You can tell that spring is here in Michigan. Last week I showed you Chalk Play and this week I have Fun with Bubbles. Bubbles are a lot of fun to play with outside, but you may be wondering about the early literacy connection.
Blowing bubbles works on your child's motor skills (both fine and gross). Whether your child blows the bubbles from a wand or uses a bubble gun, they are exercising the muscles in their hand. Eventually, those muscles will be strong enough for your child to write and for them to have control over their pencil or crayon.
If you are playing bubbles with your child, you are modeling new vocabulary and ideas for them.
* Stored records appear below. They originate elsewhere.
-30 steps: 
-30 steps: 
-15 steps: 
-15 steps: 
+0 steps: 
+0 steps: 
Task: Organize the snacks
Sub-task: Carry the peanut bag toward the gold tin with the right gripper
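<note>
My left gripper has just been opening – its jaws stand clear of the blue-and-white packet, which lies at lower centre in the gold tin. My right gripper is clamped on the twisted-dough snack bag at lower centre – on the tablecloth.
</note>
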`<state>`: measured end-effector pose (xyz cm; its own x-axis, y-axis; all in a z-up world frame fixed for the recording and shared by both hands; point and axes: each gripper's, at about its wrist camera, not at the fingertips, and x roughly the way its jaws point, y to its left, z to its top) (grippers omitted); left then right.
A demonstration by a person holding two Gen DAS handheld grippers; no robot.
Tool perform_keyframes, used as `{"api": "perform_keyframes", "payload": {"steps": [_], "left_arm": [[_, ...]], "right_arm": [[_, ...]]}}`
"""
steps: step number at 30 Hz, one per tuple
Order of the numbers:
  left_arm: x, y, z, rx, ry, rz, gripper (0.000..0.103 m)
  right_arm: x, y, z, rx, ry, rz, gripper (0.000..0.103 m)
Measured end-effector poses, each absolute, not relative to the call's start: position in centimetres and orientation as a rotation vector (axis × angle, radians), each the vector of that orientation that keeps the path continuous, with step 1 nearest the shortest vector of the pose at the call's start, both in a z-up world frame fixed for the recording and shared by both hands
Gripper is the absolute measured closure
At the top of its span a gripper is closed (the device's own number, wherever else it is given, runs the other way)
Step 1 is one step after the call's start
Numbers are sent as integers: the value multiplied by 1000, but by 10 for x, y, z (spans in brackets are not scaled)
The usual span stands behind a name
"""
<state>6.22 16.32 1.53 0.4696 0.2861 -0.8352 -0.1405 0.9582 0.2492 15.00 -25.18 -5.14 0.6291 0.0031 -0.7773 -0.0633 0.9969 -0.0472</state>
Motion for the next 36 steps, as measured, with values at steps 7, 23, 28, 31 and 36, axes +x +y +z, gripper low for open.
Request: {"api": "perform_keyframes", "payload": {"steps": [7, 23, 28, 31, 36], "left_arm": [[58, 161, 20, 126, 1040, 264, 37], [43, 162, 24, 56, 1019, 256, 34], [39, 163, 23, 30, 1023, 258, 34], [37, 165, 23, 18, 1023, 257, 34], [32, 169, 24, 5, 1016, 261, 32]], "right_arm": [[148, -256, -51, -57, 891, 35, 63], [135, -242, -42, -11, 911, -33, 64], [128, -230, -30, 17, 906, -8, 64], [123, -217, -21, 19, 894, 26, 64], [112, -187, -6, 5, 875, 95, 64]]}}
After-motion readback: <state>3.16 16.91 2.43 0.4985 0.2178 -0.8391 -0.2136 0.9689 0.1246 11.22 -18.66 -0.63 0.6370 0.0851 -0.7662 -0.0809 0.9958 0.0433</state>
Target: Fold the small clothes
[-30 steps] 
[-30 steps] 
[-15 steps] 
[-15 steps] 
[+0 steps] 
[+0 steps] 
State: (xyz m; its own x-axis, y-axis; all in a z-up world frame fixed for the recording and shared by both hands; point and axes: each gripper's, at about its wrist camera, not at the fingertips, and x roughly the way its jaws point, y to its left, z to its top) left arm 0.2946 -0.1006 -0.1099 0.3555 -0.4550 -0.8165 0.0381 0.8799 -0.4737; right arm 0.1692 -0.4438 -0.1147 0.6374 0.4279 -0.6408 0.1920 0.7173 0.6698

As a child's vocabulary increases, they are better prepared to read and write. Talk about what you see and are doing. Are you blowing one bubble at a time or many bubbles at a time? Are the bubbles small or large? Who can pop the bubble? Can we pop all of the bubbles? Where do the bubbles go when they fly over the fence? One of my favorite ways to talk about the bubbles is to talk about how many we blow with a bubble gun. You get the best answers from 3 and 4 year olds, which also work on their early math skills. I can ask, "How many bubbles do you think there are?" Then I tend to get random answers, such as "67" or "100". What is interesting is that they know that there are a lot of bubbles so they pull out the largest numbers that they know.
Bubbles are not just an outside toy. We end all of our baby story times with bubbles. In addition to the early literacy benefits, bubbles are a good tool for a baby's eyes to track. Once they have "found" their hands, they will try to touch them too. Plus, they are fun. If you inject some fun into what you do, chances are better that parents and kids will remember your idea and replicate it at home.